YOUR TASK: Those lines of the data that hold the word "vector" are to be copied out.

----- SUPPLIED DATA

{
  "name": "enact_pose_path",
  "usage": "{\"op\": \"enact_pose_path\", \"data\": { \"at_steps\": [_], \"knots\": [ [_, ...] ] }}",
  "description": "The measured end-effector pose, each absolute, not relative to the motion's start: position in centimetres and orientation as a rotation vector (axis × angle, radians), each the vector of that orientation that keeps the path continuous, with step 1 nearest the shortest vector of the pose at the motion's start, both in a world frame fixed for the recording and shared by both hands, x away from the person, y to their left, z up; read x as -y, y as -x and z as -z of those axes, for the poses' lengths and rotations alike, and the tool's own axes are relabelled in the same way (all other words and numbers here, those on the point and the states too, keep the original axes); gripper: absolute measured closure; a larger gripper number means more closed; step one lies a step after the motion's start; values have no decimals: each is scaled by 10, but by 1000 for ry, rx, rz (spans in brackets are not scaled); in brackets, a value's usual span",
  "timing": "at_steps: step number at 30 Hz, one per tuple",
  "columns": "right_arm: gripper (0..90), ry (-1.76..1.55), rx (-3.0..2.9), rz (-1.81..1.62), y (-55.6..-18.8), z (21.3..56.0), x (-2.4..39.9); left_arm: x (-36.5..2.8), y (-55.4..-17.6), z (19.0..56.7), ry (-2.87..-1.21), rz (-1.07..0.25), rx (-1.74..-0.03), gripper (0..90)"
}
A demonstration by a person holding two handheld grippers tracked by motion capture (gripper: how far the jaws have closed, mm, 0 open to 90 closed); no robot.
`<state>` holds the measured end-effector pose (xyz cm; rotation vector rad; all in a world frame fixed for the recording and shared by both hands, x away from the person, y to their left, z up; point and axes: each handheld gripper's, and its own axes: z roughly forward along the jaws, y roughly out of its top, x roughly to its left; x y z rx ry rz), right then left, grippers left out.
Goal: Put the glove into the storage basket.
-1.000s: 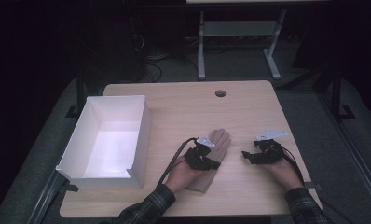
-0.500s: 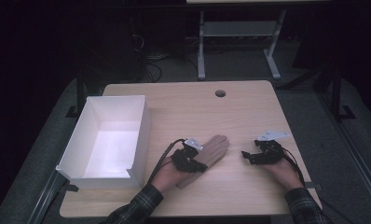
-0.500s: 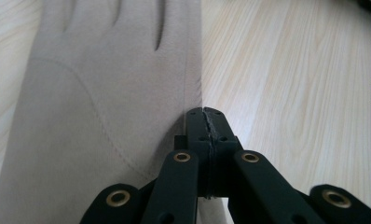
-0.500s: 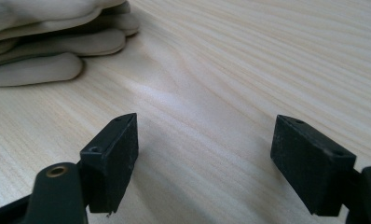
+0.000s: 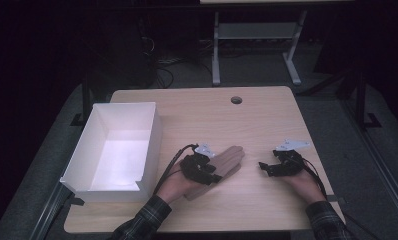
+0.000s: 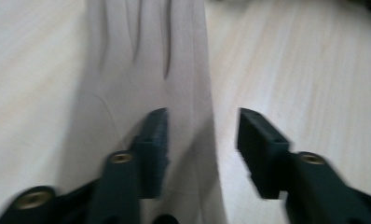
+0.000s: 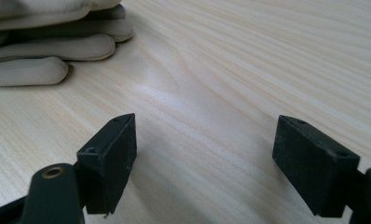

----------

EXPECTED ANSWER:
  "description": "The measured end-effector pose, each absolute, not relative to the motion's start: position in centimetres and orientation as a rotation vector (axis × angle, radians), each the vector of that orientation that keeps the path continuous, with step 1 nearest the shortest vector of the pose at the motion's start, both in a world frame fixed for the recording and shared by both hands, x away from the person, y to their left, z up; read x as -y, y as -x and z as -z of those axes, for the poses' lengths and rotations alike, and the tool's own axes are relabelled in the same way (all other words and numbers here, those on the point and the states too, keep the original axes); gripper: absolute measured closure; a larger gripper number means more closed; step one lies a step after the motion's start; values have no decimals: each is scaled by 10, but by 1000 for ry, rx, rz (spans in brackets are not scaled); in brackets, a value's usual span",
`<state>` holds the measured end-effector pose (xyz cm; rotation vector rad; all in a world frame fixed for the recording and shared by both hands, x away from the person, y to their left, z up; point and axes: each handheld gripper's, and its own axes: z roughly forward along the jaws, y roughly out of its top, x roughly to its left; x y z rx ry rz), right then left, grippers left out.

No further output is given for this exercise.